Sunday, February 27, 2011

Daring Bakers Challenge 52 Pannacotta.

The latest Daring Kitchen Challenge is Pannacotta and Florentines, I was a bit slack with making mine which gave me the opportunity to read Audax’s notes.

The result was Vanilla Pannacotta with Caramel Poached Pears and Hazelnut Florentines.

Blog-checking lines: The February 2011 Daring Bakers’ challenge was hosted by Mallory from A Sofa in the Kitchen. She chose to challenge everyone to make Panna Cotta from a Giada De Laurentiis recipe and Nestle Florentine Cookies.

Recipe Source: Mallory used a Giada De Laurentiis recipe for PannaCotta and Nestle Florentine Cookies.

I decided to simplify the pannacotta recipe a little and leave out the honey, I also wanted to do some poached pears and found the perfect ones at our local farmers market.

Paradise pears are only 3 or 4 centimeters high about 1 to 1 1/2 inches with all the flavour of a full size pear packed in.

Preparation time:
20-25 minutes to prepare the Panna Cotta - at least 6 hours to chill
20-25 minutes to prepare the cookies 6-8 minutes to bake
Equipment required:
Small mixing bowl
Two medium sized heavy bottom pot or saucepan
Wooden spoon and/or whisk
Glasses or ramekins - something to pour and serve your Panna Cotta in
Measuring cups
Measuring spoons
Silpat or wax paper or parchment paper
Baking sheet
Small bowl

1 cup (240 ml) whole milk
1 tablespoon (one packet) (15 ml) (7 gm) (¼ oz) unflavored powdered gelatin
3 cups (720 ml) whipping cream (30+% butterfat)
2 tablespoon (15 ml) (15 gm) (½ oz) granulated sugar
1 teaspoon Natural Vanilla Extract
Pinch of salt
1. Pour the milk into a bowl or pot and sprinkle gelatin evenly and thinly over the milk (make sure the bowl/pot is cold by placing the bowl/pot in the refrigerator for a few minutes before you start making the Panna Cotta). Let stand for 30 minutes to soften the gelatin.
2. Pour the milk into the saucepan/pot and place over low heat on the stove. Heat this mixture until the gelatine has dissolved then leave it aside to cool to room temperature while you do the next step.
3. Whip the cream to soft peaks then fold in the gelatine/milk mixture.
4. Remove from heat, allow it to sit for a few minutes to cool slightly. Then pour into the wine glass or ramekin.
5. Refrigerate at least 6 hours or overnight.
I made the Pannacotta mid afternoon and we ate it about 3 hours later. It was amazing, the texture was so smooth and silky it was incredible.

I also poached the Paradise pears

1 cinnamon stick 5 cm
2 cups water
1 cup brown sugar
2 cloves
2 pears or 6 small paradise pears
1 teaspoon vanilla paste

Heat all ingredients except pears to a simmer, add pears cover and cook over low heat until just soft. After I took the pears out of the syrup I gently simmered the remaining syrup until it was thick and used this over the pears.

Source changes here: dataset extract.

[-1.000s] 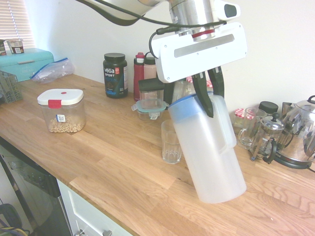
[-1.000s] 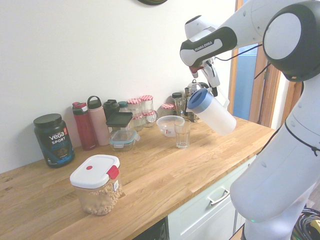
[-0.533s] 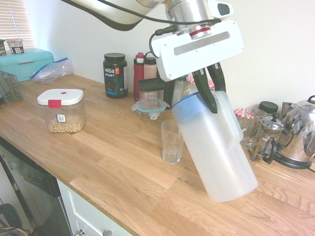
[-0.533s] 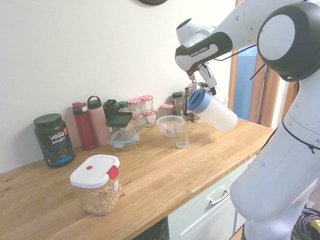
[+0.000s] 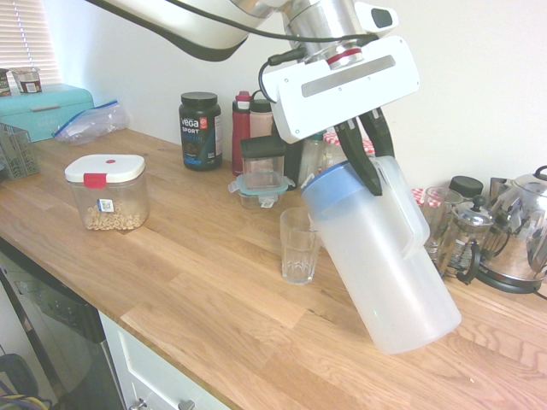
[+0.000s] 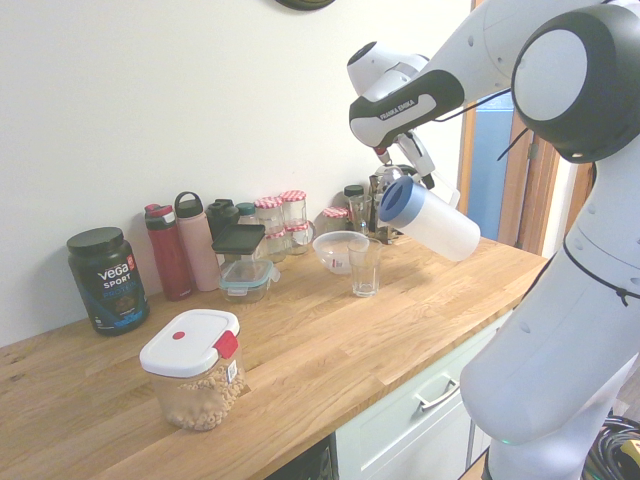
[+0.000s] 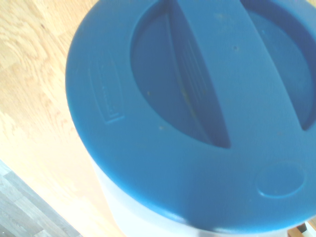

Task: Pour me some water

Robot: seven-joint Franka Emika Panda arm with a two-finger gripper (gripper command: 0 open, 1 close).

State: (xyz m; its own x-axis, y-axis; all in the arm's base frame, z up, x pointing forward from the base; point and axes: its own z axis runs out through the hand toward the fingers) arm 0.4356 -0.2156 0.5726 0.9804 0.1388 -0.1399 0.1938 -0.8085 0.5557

The amazing Audax always gives us the most useful of information and to get the whole lot you'll just have to go and join Daring Kitchen however in a nut shell he gave the following recommendations (This is a direct quote)

So to obtain the most flavoursome with the best melt-in-your-mouth textured panna cotta
1. Steep the flavouring up to 48 hours in the milk
2. Bloom your powered gelatin in the cold milk until it is full hydrated at least 30 minutes
3. Gently heat the bloomed gelatin and flavoured milk until the gelatin is fully dissolved (do not boil)
4. Let the dissolved flavoured gelatin mixture cool slowly to room temperature which allows for the protein bonds in gelatin to slowly rearrange and form a tight structured web. If gelatin is cooled too quickly the protein chains form a bulky weak-crossed web which has an unappealing mouth-feel.
5. When the flavoured gelatine mixture has cooled to room temperature heat 3/4 of the cream to blood heat (do not boil) add 2 tablespoons to the cooled gelatin mixture to temper it, then add the rest of the warmed cream
6. Gently whip the other 1/4 of cream (that is very cold) until thickened avoid air bubbles then fold into the gelatin mixture. Let cool 15 minutes then pour into moulds and then place into refrigerator.
7. Don't use any fruit such as fresh or frozen pineapple, kiwi fruit, papayas, pineapple, peaches, mangos, guavas, and figs because the gelatin won't set. They contain enzymes which break apart proteins like the collagen in gelatin. When the fruit is canned or cooked before using, it is heat treated, which destroys the enzyme and the fruit can be used. More acidic fruit, such as strawberries and citrus fruit may require more gelatin to set."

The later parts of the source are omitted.